# ACTIVITY
Below is a listing; restate from it, character for character, the lines beginning at the line holding "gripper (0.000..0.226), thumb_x" and ending at the line holding "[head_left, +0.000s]", both included.

# INFORMATION SUPPLIED
· · · · ·
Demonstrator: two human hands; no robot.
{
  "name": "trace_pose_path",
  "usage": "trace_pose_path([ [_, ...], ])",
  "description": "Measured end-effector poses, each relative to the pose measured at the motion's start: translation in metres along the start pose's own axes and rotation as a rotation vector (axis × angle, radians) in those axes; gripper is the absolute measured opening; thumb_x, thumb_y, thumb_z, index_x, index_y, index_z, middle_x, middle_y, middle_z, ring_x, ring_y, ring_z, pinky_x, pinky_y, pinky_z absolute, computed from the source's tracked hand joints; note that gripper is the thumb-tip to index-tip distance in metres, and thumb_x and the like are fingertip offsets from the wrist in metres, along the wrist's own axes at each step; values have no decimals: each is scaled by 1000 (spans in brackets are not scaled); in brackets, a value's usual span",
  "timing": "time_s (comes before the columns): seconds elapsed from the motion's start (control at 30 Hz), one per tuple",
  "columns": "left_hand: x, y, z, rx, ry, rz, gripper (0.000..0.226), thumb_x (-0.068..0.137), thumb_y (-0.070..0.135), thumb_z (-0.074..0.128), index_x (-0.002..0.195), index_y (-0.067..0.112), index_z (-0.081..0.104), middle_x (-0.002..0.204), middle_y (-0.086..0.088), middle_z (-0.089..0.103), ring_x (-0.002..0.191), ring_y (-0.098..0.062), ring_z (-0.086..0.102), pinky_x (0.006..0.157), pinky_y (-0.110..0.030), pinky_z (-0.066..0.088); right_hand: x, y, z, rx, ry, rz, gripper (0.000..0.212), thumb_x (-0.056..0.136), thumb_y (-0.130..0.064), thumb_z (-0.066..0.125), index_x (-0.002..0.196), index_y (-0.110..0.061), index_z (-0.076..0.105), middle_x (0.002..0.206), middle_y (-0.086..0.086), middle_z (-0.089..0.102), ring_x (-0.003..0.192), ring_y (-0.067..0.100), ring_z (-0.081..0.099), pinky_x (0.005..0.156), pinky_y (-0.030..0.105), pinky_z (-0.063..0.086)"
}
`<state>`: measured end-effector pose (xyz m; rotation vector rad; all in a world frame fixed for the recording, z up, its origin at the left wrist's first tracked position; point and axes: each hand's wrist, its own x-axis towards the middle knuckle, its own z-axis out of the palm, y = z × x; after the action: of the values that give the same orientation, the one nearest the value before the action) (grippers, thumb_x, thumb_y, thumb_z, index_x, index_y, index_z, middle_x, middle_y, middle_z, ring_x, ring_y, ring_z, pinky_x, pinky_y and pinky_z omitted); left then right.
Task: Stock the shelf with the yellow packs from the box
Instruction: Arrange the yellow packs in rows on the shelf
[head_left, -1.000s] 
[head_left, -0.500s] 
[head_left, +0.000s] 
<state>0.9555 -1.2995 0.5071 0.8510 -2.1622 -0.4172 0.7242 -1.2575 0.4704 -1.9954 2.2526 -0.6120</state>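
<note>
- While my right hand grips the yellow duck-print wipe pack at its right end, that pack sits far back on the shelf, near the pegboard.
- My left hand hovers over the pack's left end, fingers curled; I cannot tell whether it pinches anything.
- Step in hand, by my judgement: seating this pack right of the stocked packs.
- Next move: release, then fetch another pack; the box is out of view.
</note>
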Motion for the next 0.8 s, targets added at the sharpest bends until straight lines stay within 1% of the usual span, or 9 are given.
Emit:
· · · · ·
# ANSWER SPACE
  "columns": "left_hand: x, y, z, rx, ry, rz, gripper (0.000..0.226), thumb_x (-0.068..0.137), thumb_y (-0.070..0.135), thumb_z (-0.074..0.128), index_x (-0.002..0.195), index_y (-0.067..0.112), index_z (-0.081..0.104), middle_x (-0.002..0.204), middle_y (-0.086..0.088), middle_z (-0.089..0.103), ring_x (-0.002..0.191), ring_y (-0.098..0.062), ring_z (-0.086..0.102), pinky_x (0.006..0.157), pinky_y (-0.110..0.030), pinky_z (-0.066..0.088); right_hand: x, y, z, rx, ry, rz, gripper (0.000..0.212), thumb_x (-0.056..0.136), thumb_y (-0.130..0.064), thumb_z (-0.066..0.125), index_x (-0.002..0.196), index_y (-0.110..0.061), index_z (-0.076..0.105), middle_x (0.002..0.206), middle_y (-0.086..0.086), middle_z (-0.089..0.102), ring_x (-0.003..0.192), ring_y (-0.067..0.100), ring_z (-0.081..0.099), pinky_x (0.005..0.156), pinky_y (-0.030..0.105), pinky_z (-0.063..0.086)"
}
`<state>`: measured end-effector pose (xyz m; rotation vector rad; all in a world frame fixed for the recording, z up, its origin at the left wrist's first tracked position; point and axes: each hand's wrist, its own x-axis towards the middle knuckle, its own z-axis out of the palm, y = z × x; after the action: of the values that give the same orientation, the one nearest the value before the action) (grippers, thumb_x, thumb_y, thumb_z, index_x, index_y, index_z, middle_x, middle_y, middle_z, ring_x, ring_y, ring_z, pinky_x, pinky_y and pinky_z omitted); left then right.
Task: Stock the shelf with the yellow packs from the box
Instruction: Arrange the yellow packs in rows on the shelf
[head_left, -1.000s] 
[head_left, -0.500s] 
[head_left, +0.000s] 

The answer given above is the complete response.